ASSIGNMENT:
What lines below hold the string "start"? Copy them all.
[COLLECTED MATERIAL]
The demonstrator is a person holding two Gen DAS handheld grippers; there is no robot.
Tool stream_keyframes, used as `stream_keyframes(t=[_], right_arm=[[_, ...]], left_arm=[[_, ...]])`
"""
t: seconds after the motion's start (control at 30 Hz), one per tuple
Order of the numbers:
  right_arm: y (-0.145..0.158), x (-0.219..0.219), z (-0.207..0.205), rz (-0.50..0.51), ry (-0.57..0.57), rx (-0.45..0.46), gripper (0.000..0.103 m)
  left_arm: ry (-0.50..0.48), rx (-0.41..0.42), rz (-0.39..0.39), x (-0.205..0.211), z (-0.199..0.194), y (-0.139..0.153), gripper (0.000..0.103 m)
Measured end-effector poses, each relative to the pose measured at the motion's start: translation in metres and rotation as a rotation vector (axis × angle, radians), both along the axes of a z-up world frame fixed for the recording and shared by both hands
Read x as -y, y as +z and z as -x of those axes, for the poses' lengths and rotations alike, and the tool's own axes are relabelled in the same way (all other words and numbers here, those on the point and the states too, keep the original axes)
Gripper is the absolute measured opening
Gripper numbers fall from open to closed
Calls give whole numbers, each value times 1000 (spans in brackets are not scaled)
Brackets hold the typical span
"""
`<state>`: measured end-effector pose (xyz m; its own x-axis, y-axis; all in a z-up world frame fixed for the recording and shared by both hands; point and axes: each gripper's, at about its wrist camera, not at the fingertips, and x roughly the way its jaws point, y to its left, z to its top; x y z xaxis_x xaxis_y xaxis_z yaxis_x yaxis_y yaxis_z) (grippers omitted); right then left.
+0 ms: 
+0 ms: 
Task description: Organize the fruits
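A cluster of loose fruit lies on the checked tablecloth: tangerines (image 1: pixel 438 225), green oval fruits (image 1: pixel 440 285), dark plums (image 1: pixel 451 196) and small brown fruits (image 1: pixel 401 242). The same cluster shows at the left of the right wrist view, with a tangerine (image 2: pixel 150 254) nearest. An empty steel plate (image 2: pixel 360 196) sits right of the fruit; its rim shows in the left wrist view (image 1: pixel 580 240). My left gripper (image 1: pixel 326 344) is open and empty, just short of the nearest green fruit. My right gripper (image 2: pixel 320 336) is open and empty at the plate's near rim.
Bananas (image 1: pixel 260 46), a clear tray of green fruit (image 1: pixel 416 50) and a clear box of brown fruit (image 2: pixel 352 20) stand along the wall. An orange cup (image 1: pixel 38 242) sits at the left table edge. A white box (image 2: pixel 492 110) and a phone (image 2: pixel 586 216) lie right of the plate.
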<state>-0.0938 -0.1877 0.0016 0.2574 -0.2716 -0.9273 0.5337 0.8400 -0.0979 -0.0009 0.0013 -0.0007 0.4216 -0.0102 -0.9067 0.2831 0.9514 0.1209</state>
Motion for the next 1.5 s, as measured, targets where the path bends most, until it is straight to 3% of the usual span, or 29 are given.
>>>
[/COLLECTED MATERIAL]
EXERCISE RESULT:
t: seconds after the motion's start (control at 30 Hz), one per tuple
Measured end-effector poses, each relative to the pose measured at the motion's start: translation in metres and rotation as a rotation vector (axis × angle, radians), both along the axes of a z-up world frame fixed for the recording and shared by both hands

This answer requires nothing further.